Brook points to the bruising beneath his left eye. “I’m actually glad I’ve got this shiner because it’s the first time I’ve been hit in the area. The sparring partner hurt his hand – too much steel there – but it’s not affected me at all.”

After Rabchanka, Brook hopes to win a second world title before fighting Amir Khan in a huge British fight. Was he hurt that his bitter rival had joined his promoter, Eddie Hearn? “A little. I thought: ‘Eddie, you’re supposed to be my boy.’ But I’m cool with it now. It’s actually a great move because we’ve had no success getting the fight before. Now we’re in the same team so Eddie’s going to be with him a lot, and with me a lot. It’s a big-money fight, we’re both the same age and it’s a no-brainer for the fans and ourselves. The fight’s got to happen.
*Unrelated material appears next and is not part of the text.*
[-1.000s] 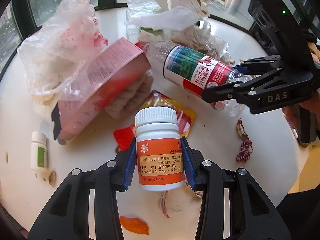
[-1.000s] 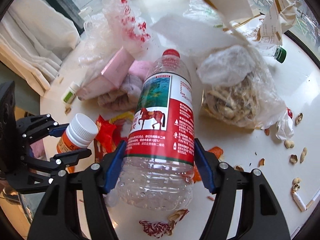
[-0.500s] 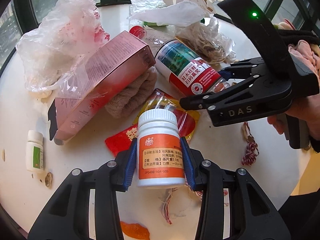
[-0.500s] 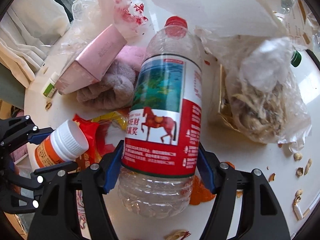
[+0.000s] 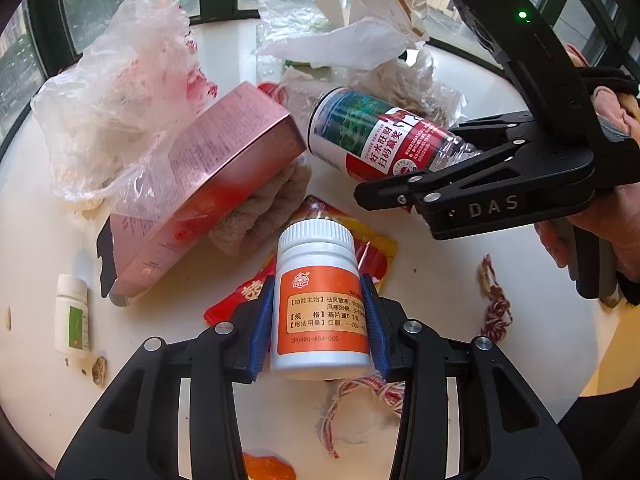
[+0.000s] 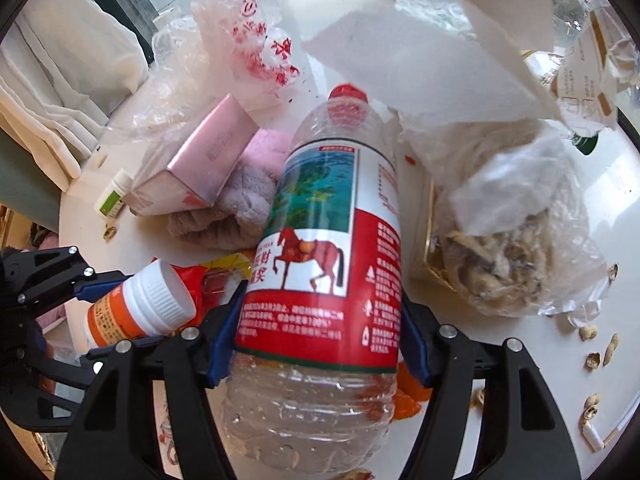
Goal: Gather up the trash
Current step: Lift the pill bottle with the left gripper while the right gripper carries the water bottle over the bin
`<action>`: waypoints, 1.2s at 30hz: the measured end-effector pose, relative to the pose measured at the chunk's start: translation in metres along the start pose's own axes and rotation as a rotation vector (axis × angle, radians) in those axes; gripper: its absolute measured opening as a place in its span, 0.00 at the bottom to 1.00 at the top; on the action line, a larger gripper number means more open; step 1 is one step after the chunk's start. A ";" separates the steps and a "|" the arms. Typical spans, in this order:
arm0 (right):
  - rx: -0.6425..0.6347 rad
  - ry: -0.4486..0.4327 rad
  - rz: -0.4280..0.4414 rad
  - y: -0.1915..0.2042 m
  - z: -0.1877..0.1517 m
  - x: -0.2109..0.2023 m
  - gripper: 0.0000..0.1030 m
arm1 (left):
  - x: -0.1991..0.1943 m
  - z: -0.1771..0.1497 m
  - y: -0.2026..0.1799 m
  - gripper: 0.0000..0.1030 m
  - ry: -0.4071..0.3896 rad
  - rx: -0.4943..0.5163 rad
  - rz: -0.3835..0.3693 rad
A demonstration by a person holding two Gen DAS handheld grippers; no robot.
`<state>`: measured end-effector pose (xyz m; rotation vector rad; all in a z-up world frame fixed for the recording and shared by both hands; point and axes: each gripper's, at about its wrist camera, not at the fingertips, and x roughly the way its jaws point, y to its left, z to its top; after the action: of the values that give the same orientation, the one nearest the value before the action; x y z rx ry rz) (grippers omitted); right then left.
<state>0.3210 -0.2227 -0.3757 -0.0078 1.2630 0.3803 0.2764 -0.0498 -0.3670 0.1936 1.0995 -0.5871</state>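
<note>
Clamping a white pill bottle with an orange label, the left gripper holds it upright between its blue pads above the littered table. The right gripper grips a clear plastic water bottle at its red label, cap pointing away, just beside the pill bottle.

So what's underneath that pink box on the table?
The pink box leans tilted on a bundled beige towel, which props up its far end. A clear plastic bag drapes over its top. Whatever lies beneath its middle is hidden.
</note>
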 end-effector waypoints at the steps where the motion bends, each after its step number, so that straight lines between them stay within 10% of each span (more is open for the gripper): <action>1: 0.004 -0.004 0.006 0.000 0.000 -0.005 0.61 | 0.000 0.003 -0.002 0.37 -0.003 0.002 -0.001; 23: -0.033 -0.132 0.023 0.027 -0.030 -0.112 0.59 | -0.077 -0.001 -0.044 0.37 -0.113 0.030 0.020; 36: -0.123 -0.166 0.071 0.098 -0.069 -0.149 0.59 | -0.146 -0.064 -0.047 0.37 -0.167 -0.012 0.086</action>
<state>0.1920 -0.1859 -0.2393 -0.0359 1.0770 0.5091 0.1545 -0.0108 -0.2616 0.1773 0.9282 -0.5105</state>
“I’ll do everything in my power to beat Khan. It will cleanse things. I’m feeling great but I’m not going to be fighting for many more years. It’s the game you can legally get killed in but the best thing you can do is make sure you’re in a great place – like I am now. Everything is running smooth. Family life is good. I’m feeling positive, got a spring in my step.”

Brook sinks back against the peeling wall and smiles again. “We live, we learn, and we rise again,” he says, sounding like a fighter to the core.